Все объяснялось. Очевидно, корабль, затерявшись в тумане, сбился с пути и принял пламя, игравшее на вершине замка Дендональд, за огонь Эрвинского маяка. Капитан думал, что находится у входа в залив, расположенный в десяти милях севернее, и несся прямо к берегу, где для него не было никакого прибежища.
Что предпринять, чтобы спасти судно, если еще не поздно? Может быть, подняться на развалины и погасить пламя, чтобы его не принимали больше за свет маяка?
Конечно, так и нужно было бы сделать, и немедленно; но какой шотландец мог бы подумать, а подумав — найти в себе смелость посягнуть на Огненную женщину? Один разве Джек Райан. Он был отважен, и, как ни укоренились в нем предрассудки, они не могли бы остановить его великодушного порыва.
Но было поздно. Среди грохота стихии раздался страшный треск. Корабль сел кормой на мель. Огни его погасли. Беловатая линия бурунов, казалось, сломалась: корабль остановился на ней, опрокинулся на бок и разбился о рифы.
В тот же миг, по странному совпадению, которое могло быть только случайным, длинное пламя исчезло, словно сорванное сильным порывом ветра. Море, небо, берег снова погрузились в глубочайший мрак.
— Огненная женщина! — в последний раз вскричал Джек Райан, когда это непонятное явление, сверхъестественное для него и его товарищей, вдруг исчезло.
Тут мужество, покинувшее суеверных шотландцев перед призрачной опасностью, вернулось к ним перед лицом реальной опасности, — нужно было спасать своих ближних. Разыгравшиеся стихии не пугали их. Обвязав себя веревками, они кинулись на помощь потерпевшему крушение кораблю, обнаруживая теперь столько же героизма, сколько проявляли до этого суеверия.
К счастью, спасти людей им удалось, хотя некоторые из спасателей, в том числе и отважный Джек Райан, сильно ушиблись о камни. Но капитан корабля и восемь человек экипажа были доставлены на берег живыми и невредимыми.
Корабль оказался норвежским бригом «Мотала», шедшим в Глазго с грузом леса. Капитан, введенный в заблуждение огнем, пылавшим на башне замка Дендональд, направил судно прямо к берегу, вместо того чтобы войти в Клайдский залив.

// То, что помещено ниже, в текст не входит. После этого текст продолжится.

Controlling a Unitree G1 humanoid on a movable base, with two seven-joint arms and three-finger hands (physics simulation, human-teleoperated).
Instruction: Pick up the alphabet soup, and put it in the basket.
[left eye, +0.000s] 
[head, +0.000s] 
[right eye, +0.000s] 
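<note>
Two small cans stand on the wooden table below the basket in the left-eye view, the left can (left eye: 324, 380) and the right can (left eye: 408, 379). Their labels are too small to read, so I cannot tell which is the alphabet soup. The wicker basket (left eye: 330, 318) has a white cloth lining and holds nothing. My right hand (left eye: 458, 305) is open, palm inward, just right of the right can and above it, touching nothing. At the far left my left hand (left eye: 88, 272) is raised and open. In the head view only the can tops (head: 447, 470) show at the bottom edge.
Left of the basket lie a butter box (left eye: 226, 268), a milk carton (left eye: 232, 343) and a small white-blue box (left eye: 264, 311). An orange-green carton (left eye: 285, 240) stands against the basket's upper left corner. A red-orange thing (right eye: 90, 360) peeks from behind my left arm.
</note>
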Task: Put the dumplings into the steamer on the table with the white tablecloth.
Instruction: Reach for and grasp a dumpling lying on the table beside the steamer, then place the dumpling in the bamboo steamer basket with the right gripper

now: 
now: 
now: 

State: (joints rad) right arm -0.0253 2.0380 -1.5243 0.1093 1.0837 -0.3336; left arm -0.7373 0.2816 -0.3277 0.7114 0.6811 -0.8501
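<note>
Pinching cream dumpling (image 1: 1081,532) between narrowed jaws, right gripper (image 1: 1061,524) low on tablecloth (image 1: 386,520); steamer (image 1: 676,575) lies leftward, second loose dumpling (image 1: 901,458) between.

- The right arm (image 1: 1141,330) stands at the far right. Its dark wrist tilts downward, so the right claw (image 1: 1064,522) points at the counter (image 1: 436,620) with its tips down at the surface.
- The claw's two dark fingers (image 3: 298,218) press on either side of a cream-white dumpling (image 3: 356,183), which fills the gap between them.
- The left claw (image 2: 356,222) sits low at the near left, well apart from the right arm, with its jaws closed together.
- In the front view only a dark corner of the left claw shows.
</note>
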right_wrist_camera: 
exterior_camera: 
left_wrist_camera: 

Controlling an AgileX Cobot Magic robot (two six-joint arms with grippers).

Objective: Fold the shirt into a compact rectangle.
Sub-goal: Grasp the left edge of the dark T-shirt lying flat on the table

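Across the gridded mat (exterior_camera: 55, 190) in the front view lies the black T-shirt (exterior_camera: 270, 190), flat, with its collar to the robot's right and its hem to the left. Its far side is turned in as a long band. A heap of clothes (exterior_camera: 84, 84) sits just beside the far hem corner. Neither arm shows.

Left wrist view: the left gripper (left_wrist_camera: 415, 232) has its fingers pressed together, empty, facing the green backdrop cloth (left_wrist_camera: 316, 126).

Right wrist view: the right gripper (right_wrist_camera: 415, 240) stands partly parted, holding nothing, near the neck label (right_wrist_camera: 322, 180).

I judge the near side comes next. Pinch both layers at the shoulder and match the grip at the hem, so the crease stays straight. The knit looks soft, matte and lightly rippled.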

Теперь от «Мотала» не осталось ничего, кроме обломков, которые прибой разметал по береговым скалам.
12. ПОДВИГИ ДЖЕКА РАЙАНА
Джека Райана и трех его товарищей, тоже раненных, перенесли на ферму Мельроз, где им немедленно была оказана помощь.
Джек пострадал больше всех, так как в тот момент, когда он, обвязавшись веревкой, кинулся в море, яростные волны швырнули его на риф. Еще немного, и товарищи вытащили бы на берег только его безжизненное тело.
Отважный юноша был принужден пролежать два дня в постели, что его страшно бесило. Однако, когда ему позволили петь сколько угодно, он стал терпеливее переносить свою беду, и веселые переливы его голоса постоянно оглашали ферму. Но в этом приключении он почерпнул еще более живое чувство страха перед всякими гномами и духами, которые любят беспокоить бедных людей, и обвинял их в гибели «Мотала». Невозможно было бы уверить его, что никаких Огненных женщин не существует и что пламя, внезапно появившееся на развалинах, вызвано только физическими причинами. Его товарищи еще упорнее, чем он, держались своего суеверия. По их мнению, Огненная женщина умышленно завлекла «Мотала» на берег, а ее не притянешь к ответственности — это все равно что оштрафовать ураган! Судебные чиновники могут возбуждать преследование сколько им вздумается: пламя не посадишь в тюрьму, неосязаемое существо не закуешь в цепи. И нужно сказать, что проведенное в дальнейшем расследование подтвердило, по крайней мере с виду, такой суеверный взгляд.